▶ _AIM OF THE EXERCISE_:
Check the listing that follows and work out how many lines include "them". The reply is that number alone.

▶ _TASK INPUT_:
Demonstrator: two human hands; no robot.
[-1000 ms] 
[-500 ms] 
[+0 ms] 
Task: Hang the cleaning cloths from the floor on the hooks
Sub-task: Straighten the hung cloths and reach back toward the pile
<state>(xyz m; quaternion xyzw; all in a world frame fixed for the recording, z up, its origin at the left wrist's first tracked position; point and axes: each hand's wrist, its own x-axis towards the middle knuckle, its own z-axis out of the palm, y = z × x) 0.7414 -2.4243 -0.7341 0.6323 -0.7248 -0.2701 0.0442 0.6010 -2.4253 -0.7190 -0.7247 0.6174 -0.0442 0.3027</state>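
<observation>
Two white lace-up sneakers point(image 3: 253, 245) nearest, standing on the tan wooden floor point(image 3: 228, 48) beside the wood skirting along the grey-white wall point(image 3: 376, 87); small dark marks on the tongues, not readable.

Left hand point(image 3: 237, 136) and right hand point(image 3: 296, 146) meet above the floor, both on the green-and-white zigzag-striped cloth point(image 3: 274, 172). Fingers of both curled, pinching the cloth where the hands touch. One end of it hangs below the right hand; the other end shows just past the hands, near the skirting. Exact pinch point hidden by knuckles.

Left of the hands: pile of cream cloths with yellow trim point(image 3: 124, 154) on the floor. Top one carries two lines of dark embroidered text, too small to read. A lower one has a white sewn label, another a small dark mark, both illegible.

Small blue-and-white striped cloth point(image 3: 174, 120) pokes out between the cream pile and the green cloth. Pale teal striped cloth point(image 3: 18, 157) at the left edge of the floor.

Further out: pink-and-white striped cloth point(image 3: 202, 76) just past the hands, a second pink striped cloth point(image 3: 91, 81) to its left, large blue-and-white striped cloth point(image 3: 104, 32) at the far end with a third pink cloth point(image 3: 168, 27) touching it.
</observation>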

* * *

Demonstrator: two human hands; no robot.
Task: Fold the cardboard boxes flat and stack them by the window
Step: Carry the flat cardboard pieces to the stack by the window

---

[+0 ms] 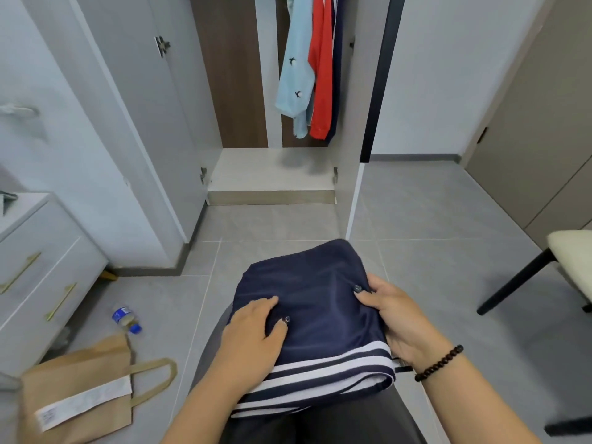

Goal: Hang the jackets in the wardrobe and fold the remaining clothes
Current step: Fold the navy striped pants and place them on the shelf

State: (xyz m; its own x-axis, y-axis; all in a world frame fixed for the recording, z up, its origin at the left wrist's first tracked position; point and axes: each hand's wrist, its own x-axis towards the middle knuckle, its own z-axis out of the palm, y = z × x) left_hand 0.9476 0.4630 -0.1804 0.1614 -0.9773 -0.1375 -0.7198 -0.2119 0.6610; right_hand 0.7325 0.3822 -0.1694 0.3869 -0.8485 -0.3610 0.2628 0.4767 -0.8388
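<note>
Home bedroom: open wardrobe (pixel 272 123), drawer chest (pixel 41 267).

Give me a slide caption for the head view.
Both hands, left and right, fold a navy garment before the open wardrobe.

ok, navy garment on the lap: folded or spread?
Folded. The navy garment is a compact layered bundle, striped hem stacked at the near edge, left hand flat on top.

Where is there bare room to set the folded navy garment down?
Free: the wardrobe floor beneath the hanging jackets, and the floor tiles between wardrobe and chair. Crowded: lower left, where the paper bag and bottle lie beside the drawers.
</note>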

▶ _WRITTEN ANSWER_:
2